INSTRUCTIONS TO FOLLOW | Please copy every line of the data in which the string "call" appears.

WORKING DATA |
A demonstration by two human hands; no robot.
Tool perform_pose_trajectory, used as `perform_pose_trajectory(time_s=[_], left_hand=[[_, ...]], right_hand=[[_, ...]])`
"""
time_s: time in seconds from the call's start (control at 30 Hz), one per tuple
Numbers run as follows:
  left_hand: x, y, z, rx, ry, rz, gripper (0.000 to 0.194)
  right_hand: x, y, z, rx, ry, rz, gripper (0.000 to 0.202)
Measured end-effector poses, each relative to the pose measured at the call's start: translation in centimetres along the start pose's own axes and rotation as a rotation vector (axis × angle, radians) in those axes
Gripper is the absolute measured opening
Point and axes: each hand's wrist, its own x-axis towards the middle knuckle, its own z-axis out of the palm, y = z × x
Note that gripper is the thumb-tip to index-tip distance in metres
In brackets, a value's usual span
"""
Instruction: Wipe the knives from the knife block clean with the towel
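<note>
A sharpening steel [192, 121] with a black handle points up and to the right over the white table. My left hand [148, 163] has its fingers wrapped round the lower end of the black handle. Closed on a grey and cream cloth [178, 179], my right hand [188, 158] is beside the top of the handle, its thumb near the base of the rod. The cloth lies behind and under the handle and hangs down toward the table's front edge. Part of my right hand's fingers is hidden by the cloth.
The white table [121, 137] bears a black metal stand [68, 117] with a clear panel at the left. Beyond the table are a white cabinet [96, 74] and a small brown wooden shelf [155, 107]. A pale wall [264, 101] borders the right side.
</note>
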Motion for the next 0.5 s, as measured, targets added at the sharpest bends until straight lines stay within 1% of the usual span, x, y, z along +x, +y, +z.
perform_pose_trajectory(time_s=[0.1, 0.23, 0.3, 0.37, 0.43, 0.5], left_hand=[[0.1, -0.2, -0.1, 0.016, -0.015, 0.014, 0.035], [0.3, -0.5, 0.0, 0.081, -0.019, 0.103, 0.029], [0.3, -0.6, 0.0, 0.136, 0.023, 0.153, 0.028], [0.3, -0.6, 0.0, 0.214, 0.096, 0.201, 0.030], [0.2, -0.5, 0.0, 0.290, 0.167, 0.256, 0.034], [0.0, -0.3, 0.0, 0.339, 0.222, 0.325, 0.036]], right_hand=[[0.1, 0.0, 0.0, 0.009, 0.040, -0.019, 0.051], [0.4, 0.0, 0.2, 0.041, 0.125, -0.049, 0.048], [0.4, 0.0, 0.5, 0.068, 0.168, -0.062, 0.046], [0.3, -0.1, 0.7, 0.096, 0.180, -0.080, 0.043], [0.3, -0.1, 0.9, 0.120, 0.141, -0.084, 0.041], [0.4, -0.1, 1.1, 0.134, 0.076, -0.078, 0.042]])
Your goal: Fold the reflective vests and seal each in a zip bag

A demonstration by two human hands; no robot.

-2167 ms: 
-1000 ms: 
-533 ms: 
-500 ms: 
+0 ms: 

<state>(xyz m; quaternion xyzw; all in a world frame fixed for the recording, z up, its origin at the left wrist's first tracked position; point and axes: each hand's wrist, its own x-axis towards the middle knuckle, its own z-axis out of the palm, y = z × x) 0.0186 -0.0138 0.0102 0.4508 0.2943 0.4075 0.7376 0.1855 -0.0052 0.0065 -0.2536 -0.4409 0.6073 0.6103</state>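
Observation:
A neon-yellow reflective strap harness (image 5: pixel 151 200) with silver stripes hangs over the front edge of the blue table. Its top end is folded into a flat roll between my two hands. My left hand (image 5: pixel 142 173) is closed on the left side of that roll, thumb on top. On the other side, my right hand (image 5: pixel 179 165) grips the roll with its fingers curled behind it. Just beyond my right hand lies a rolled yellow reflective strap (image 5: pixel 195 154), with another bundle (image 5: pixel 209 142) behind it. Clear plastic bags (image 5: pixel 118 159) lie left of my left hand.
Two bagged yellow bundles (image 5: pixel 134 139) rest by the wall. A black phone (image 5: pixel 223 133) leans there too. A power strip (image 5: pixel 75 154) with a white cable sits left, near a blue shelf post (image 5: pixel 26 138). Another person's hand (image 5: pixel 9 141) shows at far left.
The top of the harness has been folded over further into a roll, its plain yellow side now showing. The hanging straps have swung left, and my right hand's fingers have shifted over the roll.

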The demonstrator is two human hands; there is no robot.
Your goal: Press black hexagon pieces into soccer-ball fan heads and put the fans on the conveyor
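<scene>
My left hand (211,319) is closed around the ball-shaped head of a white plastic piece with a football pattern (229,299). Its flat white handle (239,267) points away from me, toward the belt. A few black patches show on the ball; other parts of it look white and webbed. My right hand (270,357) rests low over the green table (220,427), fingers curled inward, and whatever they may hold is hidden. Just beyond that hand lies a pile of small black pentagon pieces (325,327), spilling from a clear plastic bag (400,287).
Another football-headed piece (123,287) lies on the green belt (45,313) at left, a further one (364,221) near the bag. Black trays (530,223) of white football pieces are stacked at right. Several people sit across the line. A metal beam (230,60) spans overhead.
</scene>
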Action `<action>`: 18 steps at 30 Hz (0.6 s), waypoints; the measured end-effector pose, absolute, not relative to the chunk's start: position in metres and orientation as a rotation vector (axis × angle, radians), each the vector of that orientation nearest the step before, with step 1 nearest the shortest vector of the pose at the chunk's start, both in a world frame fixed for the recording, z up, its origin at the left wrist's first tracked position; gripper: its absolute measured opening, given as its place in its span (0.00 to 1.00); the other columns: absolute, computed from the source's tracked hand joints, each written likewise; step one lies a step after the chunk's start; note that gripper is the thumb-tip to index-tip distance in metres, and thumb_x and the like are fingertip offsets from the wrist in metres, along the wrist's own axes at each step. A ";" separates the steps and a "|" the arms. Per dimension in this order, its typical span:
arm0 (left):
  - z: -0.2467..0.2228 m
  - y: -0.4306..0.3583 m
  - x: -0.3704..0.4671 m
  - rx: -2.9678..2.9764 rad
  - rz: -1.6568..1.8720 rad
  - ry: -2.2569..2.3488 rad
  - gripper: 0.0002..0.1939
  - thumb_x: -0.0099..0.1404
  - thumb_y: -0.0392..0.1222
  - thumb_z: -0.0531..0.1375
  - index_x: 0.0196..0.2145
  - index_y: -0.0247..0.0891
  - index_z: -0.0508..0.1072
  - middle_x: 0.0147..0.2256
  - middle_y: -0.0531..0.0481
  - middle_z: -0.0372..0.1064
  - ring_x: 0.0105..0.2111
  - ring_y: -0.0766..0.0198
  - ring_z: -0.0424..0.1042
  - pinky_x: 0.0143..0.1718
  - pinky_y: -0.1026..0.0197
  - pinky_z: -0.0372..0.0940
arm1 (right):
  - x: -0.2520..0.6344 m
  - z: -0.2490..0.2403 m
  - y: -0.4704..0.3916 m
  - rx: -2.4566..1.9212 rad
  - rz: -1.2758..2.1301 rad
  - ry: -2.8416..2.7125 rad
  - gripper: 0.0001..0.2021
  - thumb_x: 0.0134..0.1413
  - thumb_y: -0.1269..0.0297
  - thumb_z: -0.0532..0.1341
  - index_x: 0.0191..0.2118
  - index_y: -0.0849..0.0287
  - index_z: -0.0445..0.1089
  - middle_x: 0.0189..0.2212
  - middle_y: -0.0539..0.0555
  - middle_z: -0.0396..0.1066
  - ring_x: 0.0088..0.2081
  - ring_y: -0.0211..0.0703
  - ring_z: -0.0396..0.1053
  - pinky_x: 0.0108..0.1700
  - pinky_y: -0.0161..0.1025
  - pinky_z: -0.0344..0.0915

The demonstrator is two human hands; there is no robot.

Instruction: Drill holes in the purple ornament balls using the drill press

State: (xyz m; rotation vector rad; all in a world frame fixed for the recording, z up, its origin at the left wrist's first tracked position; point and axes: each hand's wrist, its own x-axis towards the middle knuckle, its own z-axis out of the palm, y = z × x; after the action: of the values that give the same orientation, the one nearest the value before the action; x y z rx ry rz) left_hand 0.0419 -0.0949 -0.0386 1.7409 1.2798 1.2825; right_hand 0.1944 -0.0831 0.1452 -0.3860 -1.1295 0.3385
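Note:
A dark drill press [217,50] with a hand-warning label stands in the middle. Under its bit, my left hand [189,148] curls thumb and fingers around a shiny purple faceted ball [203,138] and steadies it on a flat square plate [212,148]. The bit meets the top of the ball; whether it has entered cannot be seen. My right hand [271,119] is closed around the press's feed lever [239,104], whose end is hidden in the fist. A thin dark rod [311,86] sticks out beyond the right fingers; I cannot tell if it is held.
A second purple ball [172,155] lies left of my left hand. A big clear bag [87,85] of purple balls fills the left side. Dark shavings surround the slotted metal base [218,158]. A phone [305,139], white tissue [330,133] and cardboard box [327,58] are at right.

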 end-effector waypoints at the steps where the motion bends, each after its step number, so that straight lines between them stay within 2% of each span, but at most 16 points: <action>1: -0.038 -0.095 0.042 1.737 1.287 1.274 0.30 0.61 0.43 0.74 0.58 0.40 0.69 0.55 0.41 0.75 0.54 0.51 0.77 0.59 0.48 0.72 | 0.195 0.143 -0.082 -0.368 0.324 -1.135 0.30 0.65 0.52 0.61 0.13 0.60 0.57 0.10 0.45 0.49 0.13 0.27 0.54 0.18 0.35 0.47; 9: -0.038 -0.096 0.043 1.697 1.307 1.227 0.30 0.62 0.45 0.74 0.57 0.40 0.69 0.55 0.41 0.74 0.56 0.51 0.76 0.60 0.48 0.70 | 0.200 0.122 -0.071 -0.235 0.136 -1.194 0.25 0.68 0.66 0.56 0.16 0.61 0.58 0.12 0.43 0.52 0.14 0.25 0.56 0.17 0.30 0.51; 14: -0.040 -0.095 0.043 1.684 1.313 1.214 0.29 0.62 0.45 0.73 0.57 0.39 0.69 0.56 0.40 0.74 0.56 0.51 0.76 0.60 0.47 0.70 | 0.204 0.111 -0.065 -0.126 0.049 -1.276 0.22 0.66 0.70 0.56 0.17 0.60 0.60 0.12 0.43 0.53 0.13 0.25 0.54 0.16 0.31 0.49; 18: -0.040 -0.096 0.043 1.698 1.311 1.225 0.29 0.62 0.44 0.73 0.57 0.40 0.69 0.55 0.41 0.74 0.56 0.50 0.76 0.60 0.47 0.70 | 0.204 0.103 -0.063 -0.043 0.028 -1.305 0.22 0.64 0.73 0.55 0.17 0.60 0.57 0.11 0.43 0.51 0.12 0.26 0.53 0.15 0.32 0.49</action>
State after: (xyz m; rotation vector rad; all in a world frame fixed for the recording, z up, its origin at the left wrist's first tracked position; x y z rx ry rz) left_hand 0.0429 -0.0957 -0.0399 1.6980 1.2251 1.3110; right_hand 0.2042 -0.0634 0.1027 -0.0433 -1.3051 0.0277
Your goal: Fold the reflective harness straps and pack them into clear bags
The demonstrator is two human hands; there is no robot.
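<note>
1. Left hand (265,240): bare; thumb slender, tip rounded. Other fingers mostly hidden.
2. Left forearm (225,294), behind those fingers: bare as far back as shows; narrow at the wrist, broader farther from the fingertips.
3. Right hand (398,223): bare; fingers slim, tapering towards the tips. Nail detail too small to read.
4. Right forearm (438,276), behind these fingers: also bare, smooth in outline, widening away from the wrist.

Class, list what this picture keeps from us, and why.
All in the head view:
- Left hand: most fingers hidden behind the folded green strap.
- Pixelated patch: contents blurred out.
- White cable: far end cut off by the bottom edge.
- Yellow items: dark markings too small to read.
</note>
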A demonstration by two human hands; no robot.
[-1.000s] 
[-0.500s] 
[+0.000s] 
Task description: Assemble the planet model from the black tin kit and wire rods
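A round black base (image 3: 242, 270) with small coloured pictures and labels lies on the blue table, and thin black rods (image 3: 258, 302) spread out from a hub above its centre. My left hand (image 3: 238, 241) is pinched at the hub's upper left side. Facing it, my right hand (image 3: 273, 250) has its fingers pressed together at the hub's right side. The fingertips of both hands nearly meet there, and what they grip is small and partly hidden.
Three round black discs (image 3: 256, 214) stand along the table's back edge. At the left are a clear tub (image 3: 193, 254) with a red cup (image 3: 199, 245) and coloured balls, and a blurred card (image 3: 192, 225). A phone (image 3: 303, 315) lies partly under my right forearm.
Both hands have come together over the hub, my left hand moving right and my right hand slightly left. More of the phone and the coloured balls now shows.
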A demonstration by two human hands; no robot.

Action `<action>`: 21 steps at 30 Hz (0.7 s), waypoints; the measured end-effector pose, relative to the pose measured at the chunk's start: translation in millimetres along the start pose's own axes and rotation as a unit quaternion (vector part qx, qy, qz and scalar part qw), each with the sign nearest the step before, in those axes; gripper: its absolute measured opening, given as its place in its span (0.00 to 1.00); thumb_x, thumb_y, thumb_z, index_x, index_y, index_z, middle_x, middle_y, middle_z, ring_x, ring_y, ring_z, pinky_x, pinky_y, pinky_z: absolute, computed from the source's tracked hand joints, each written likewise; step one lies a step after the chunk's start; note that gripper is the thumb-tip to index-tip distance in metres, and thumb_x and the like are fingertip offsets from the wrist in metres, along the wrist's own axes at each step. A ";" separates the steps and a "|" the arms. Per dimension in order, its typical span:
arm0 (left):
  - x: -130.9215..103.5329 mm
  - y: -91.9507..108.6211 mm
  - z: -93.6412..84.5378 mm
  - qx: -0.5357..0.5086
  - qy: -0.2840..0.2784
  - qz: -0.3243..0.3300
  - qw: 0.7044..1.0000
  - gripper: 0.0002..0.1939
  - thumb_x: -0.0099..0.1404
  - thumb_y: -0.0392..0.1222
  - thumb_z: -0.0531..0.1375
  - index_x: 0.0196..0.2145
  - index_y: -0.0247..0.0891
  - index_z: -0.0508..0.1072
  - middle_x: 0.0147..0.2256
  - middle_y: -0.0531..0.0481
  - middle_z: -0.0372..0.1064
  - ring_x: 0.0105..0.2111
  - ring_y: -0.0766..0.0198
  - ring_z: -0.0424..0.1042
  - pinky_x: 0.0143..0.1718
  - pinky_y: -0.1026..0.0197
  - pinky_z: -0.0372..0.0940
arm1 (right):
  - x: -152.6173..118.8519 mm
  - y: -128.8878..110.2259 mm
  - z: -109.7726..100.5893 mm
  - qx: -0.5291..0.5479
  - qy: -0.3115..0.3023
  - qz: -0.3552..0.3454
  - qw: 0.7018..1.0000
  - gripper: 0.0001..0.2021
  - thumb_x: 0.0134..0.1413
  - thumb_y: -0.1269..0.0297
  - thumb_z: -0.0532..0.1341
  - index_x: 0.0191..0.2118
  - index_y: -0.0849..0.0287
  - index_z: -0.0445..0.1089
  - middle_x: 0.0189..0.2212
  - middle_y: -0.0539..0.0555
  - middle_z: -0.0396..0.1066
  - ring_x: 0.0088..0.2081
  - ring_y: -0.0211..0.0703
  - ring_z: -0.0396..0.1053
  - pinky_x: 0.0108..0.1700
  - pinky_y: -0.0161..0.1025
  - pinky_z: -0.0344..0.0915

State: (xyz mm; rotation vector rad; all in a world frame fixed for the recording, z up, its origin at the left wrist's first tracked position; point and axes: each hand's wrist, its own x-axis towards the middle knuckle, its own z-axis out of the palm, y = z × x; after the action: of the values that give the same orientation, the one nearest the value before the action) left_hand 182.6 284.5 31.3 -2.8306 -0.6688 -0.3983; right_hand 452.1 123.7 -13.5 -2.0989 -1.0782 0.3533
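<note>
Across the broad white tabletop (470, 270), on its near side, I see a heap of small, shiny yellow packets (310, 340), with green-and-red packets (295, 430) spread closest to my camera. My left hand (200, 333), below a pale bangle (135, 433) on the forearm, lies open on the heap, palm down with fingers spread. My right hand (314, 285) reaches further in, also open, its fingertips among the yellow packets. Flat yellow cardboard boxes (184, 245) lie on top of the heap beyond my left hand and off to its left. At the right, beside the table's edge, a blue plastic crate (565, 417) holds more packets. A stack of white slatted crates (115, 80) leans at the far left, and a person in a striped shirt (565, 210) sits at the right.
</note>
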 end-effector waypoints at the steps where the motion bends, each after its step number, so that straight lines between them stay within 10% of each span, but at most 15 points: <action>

EXERCISE ANSWER |
time_s: time in seconds from the call's start (control at 30 Hz), one per tuple
Measured end-effector poses, each relative to the pose measured at the call's start: translation in centimetres along the start pose's own axes and rotation as a rotation vector (axis × angle, radians) in those axes

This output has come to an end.